Vídeo do Congresso do PSD
Nesta terça-feira à tarde circulou nas redes sociais um vídeo do Congresso do PSD de Fevereiro de 2014 em que Passos Coelho afirma: “Há muitos que deviam pagar os seus impostos e não pagam. Porquê? Porque não declaram as suas actividades. Ora nós temos obrigação de corrigir estas injustiças. Não há nada mais social-democrata do que isso, porque aquilo que devia orientar um princípio de social-democracia é a igualdade de oportunidades. Não é o privilégio, mesmo o pequeno privilégio. Se há quem se ponha de fora das suas obrigações para com a sociedade, sendo muito ou pouco, esse alguém está a ser um ónus importante para todos os outros que têm um fardo maior.”

No seu discurso no encerramento das jornadas parlamentares, Passos Coelho atribui as notícias sobre a sua dívida à Segurança Social ao “desespero” em “certas áreas políticas” daqueles que estão a gora a perceber que as legislativas, afinal, “podem não ser um passeio”. O presidente do PSD defendeu-se do que considera ser “chicana política” e garantiu que nunca teve um tratamento diferenciado face aos restantes cidadãos.

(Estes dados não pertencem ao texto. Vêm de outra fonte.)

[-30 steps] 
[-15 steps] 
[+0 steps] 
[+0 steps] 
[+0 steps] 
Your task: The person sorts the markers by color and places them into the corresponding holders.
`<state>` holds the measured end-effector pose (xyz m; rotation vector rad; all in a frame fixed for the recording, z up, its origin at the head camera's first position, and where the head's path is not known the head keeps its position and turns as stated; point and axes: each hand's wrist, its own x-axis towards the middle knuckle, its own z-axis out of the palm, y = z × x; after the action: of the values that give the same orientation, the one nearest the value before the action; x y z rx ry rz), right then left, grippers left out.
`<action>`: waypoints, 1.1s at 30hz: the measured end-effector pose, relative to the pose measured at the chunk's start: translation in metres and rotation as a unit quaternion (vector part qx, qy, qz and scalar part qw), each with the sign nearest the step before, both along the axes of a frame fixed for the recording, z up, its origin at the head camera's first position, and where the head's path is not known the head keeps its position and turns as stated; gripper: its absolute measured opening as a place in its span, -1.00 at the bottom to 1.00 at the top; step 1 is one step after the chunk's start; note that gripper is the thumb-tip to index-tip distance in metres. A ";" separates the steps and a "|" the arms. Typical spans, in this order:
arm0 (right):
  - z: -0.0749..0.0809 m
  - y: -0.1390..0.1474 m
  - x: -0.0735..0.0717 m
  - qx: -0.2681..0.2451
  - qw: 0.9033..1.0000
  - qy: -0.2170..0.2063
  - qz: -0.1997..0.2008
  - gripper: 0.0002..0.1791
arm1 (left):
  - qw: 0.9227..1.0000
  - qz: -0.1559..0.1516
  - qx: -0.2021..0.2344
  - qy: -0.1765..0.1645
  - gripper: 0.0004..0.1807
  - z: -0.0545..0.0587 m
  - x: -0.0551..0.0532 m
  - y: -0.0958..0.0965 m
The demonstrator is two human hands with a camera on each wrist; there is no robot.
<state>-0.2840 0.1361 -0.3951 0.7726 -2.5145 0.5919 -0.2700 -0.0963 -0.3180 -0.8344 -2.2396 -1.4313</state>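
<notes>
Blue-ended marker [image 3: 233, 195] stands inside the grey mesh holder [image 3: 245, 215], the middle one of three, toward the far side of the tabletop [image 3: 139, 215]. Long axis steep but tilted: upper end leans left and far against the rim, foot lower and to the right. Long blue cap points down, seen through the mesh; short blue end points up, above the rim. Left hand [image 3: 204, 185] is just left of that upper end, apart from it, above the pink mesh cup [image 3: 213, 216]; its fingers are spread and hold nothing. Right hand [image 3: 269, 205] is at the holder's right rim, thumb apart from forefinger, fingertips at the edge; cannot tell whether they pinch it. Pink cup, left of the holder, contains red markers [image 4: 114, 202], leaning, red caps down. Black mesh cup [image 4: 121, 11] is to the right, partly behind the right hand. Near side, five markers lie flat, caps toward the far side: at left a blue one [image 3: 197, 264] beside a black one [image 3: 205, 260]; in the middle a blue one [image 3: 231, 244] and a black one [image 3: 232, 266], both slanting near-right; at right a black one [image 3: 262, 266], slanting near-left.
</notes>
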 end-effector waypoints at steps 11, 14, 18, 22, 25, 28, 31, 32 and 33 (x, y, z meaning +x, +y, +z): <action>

“Afinal as sondagens não estão a revelar o que se esperava e as eleições podem não ser um passeio. E à medida que isso se torna mais claro verificamos que a discussão se vai descentrando do foco político para o foco pessoal”, começou por afirmar Passos Coelho, frisando que ele e a família estão “preparados” para enfrentar “todo esse debate político” do ano eleitoral. 

“Quero dizer não sou um cidadão perfeito, tenho as minhas imperfeições. Em consciência cumpri sempre aquelas que achei que eram as minhas obrigações. Mas se algum dia me chamaram a atenção para elas corrigi imediatamente”, acrescentou.

“Não tenho nenhuma dívida ao fisco”, sublinhou o chefe de Governo, acrescentando não retirar qualquer benefício pessoal do cargo que ocupa. “Não encontrarão alguém que tenha usado o lugar para enriquecer, prestar favores ou viver fora das minhas possibilidades”, afirmou. “Quando eu sair de primeiro-ministro, quando os portugueses entenderem, voltarei à minha vida normal, pagando os empréstimos ao banco, a tratar da família, a viver das minhas posses que não são muito diferentes, para não dizer menores do que aquelas que tinha quando iniciei funções”.

Num discurso muito pontuado por palmas e com algumas exclamações — “muito bem” — da plateia, Passos Coelho garantiu que não beneficiou, com as suas decisões, grupos maiores ou mais pequenos, nem andou a “traficar influências” nem a “pressionar jornalistas para que certas notícias apareçam ou não apareçam”.

Assumindo que preferia centrar o debate na política, o líder social-democrata justificou “alguma chicana política” com o “pouco” que os seus “adversários têm para oferecer”. E garantiu que não vai ceder a pressões: “Não será sob pressão nem ameaças dessa natureza que deixarei de fazer aquilo que o meu dever de consciência mandar”.